## WHAT YOU SHOULD DO:
The lines needed run from the one that contains "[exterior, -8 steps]" through the end of the material below, both included; write them out exactly, with no pictures.

## DATA SEGMENT:
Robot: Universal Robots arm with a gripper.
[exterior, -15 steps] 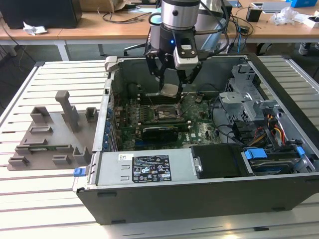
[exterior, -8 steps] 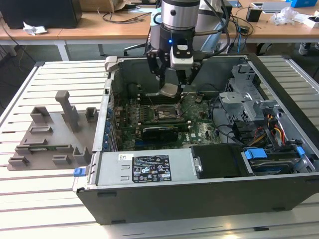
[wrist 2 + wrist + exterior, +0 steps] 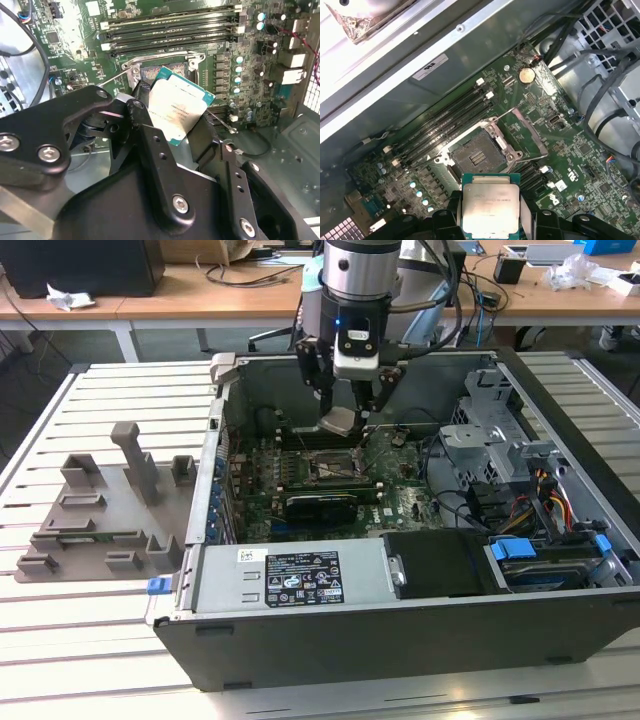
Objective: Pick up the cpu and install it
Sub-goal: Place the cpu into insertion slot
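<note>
One cpu within the end effector

An open computer case lies on its side across the middle of the slatted metal table. Inside it, a green motherboard carries a square socket frame, with black memory slots just beside the frame. A grey plastic fixture sits near the table's edge on the exterior view's left.

Exterior view: raised, off the worktop, tilted down on the whole open computer case, arm at 12 o'clock. Both wrist views: on the arm, close, looking down past pincer and cpu onto the motherboard. All three share the cpu socket.
</note>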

## RESULT:
[exterior, -8 steps] 
[wrist 2 + wrist + exterior, +0 steps] 
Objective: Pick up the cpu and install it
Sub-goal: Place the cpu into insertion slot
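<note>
One cpu within the end effector

An open computer case lies on its side across the middle of the slatted metal table. Inside it, a green motherboard carries a square socket frame, with black memory slots just beside the frame. A grey plastic fixture sits near the table's edge on the exterior view's left.

Exterior view: raised, off the worktop, tilted down on the whole open computer case, arm at 12 o'clock. Both wrist views: on the arm, close, looking down past pincer and cpu onto the motherboard. All three share the cpu socket.
</note>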

No more work is needed on this exercise.